Ohhhhhhh my GOD, I feel like my brain has exploded.

As I have just explained to a couple of people, I am struggling in a big way with this term. Last term was ridiculous, and I was so burned out by the end of it. After ten weeks, I had reached saturation point for all things museums, galleries, anthropology, photography, and how any of these have anything to do with anything else in the universe. I didn’t do anything at all with my brain over the two weeks break – even if I opened my reading brick, I couldn’t focus long enough to get through a paragraph. I thought it might improve when I got back to Canberra, but it really hasn’t. The simple thought of doing any uni work makes me feel like physically ill. Which is a bad way to be when there are 10,000 words between me and November 12… 10,000 words that I’m not sure my worn out and overtired brain is going to be able to churn out. There is nothing logical about this term system, ANU. If anything, you’ve ruined my semester, you stupid school.

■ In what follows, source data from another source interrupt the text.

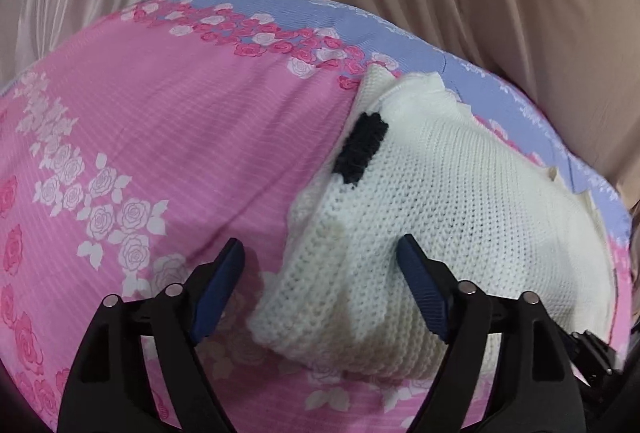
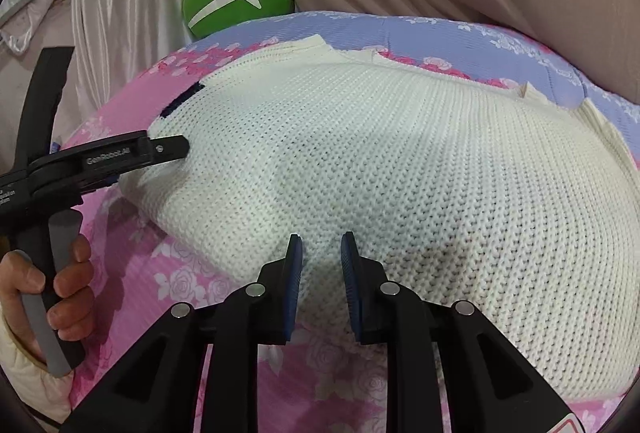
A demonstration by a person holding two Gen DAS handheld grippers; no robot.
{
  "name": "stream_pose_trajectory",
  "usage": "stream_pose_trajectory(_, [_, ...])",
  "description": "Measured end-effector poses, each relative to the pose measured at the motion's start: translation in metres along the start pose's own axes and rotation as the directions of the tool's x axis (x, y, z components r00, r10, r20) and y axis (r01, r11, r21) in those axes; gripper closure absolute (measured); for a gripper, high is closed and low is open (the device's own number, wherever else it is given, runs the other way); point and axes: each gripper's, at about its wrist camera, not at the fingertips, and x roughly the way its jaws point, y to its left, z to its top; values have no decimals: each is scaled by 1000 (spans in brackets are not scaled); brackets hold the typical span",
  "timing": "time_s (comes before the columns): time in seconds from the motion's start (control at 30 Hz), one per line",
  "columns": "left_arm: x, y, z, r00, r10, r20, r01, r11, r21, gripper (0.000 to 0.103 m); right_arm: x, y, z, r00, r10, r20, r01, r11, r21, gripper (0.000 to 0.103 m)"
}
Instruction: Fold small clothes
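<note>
— Where's the sweater (image 2: 400,169)?

— Flat on the bed (image 1: 140,137), white knit, dark patch on its far edge. It lies right ahead of both grippers.

— Holding it?

— No. The left gripper (image 1: 320,253) stands wide apart, a folded corner between its pads, untouched. The right gripper (image 2: 320,245) is narrowly parted over the near hem, nothing pinched.

— How will it handle?

— Soft, floppy, probably light; the chunky knit should grip well but stretch and sag. I'd pinch the near hem at both corners, taking both layers.
</note>
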Motion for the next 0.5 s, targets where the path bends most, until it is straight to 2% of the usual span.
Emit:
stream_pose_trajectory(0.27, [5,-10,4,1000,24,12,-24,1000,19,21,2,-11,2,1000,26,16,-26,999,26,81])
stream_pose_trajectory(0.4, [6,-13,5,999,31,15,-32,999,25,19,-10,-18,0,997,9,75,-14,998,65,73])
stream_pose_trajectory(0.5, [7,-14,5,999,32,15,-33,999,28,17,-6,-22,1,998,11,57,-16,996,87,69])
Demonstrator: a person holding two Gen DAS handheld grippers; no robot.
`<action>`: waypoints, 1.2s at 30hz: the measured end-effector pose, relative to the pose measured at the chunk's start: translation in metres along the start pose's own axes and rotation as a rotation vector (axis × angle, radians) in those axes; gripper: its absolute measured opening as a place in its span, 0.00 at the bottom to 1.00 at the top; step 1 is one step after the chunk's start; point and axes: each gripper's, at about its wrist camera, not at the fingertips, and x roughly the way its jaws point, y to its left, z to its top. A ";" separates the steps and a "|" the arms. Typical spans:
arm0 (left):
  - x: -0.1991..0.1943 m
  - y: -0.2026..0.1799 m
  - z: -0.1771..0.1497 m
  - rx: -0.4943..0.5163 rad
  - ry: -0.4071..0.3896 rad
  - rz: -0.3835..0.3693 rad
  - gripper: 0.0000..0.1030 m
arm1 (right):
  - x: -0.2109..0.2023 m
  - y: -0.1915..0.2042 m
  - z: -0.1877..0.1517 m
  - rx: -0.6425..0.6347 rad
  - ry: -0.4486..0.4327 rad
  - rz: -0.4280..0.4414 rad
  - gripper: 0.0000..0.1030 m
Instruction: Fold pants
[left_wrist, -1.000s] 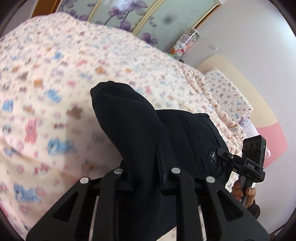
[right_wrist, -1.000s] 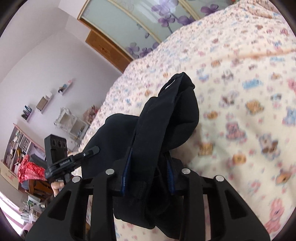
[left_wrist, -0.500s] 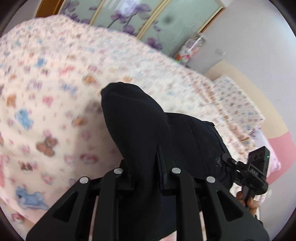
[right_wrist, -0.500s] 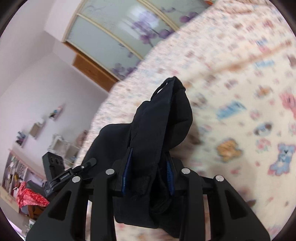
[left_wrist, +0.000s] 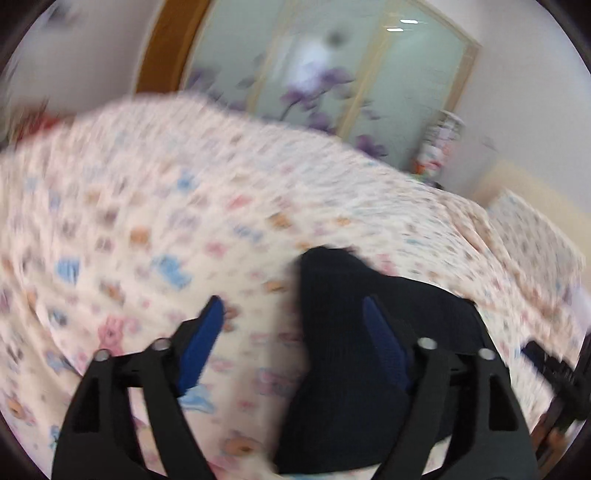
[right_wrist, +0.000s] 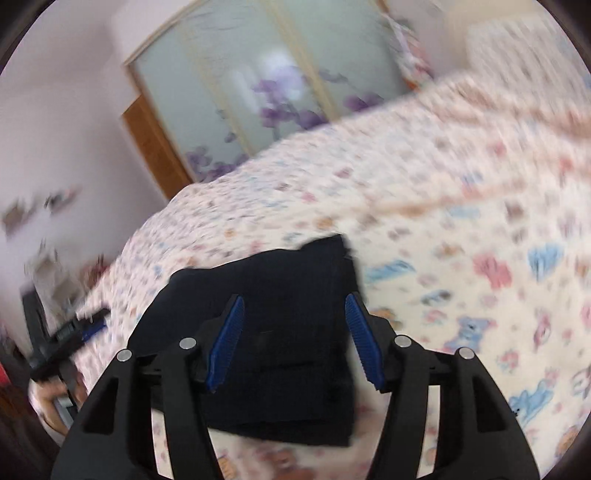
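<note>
The black pants (right_wrist: 295, 295) lie folded into a flat bundle on the cartoon-print bedspread (right_wrist: 461, 221). My right gripper (right_wrist: 294, 299) hovers over them, its jaws opening; the blue pads (right_wrist: 227, 332) stand clear on either side of the cloth. In the left wrist view the pants (left_wrist: 351, 350) sit under the right-hand finger. My left gripper (left_wrist: 291, 306) is opening wide there, and its left pad (left_wrist: 205, 332) is over bare bedspread (left_wrist: 147, 221). Nothing is pinched. Both views are motion-blurred.
Each gripper shows at the edge of the other's view: the right gripper (left_wrist: 550, 365) and the left gripper (right_wrist: 70, 332) with a hand below it. A frosted wardrobe with purple flowers (right_wrist: 266, 92) stands behind the bed. A pillow (left_wrist: 535, 229) lies at the right.
Both grippers held bunched, lifted pants cloth; now both jaws have spread and the pants lie flat on the bed. Both cameras tilted up, showing more of the wardrobe.
</note>
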 end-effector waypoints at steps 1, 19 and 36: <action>-0.006 -0.019 -0.003 0.058 -0.011 -0.015 0.87 | 0.000 0.020 -0.003 -0.077 -0.004 -0.015 0.58; 0.029 -0.072 -0.080 0.229 0.131 0.061 0.98 | 0.019 0.039 -0.057 -0.237 0.066 -0.215 0.62; -0.110 -0.076 -0.155 0.303 -0.051 0.188 0.98 | -0.101 0.092 -0.138 -0.223 -0.096 -0.234 0.92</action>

On a slightly brighter university related note, this week I’m doing a study on porn and how it is used in Australia. Yep, porn. The readings for the week are full of old school French pornography. So I suppose I can’t complain too much about some of the things that I have to do for uni. (I have yet to work out how I can do my major photographic study on porn, however. It’s the only thing that has been mildly interesting in my anthropology seminar series, but I don’t know what I can do with it. I need to analyse a series of photographs, does anyone know a series of pornographic photographs I can analyse?) 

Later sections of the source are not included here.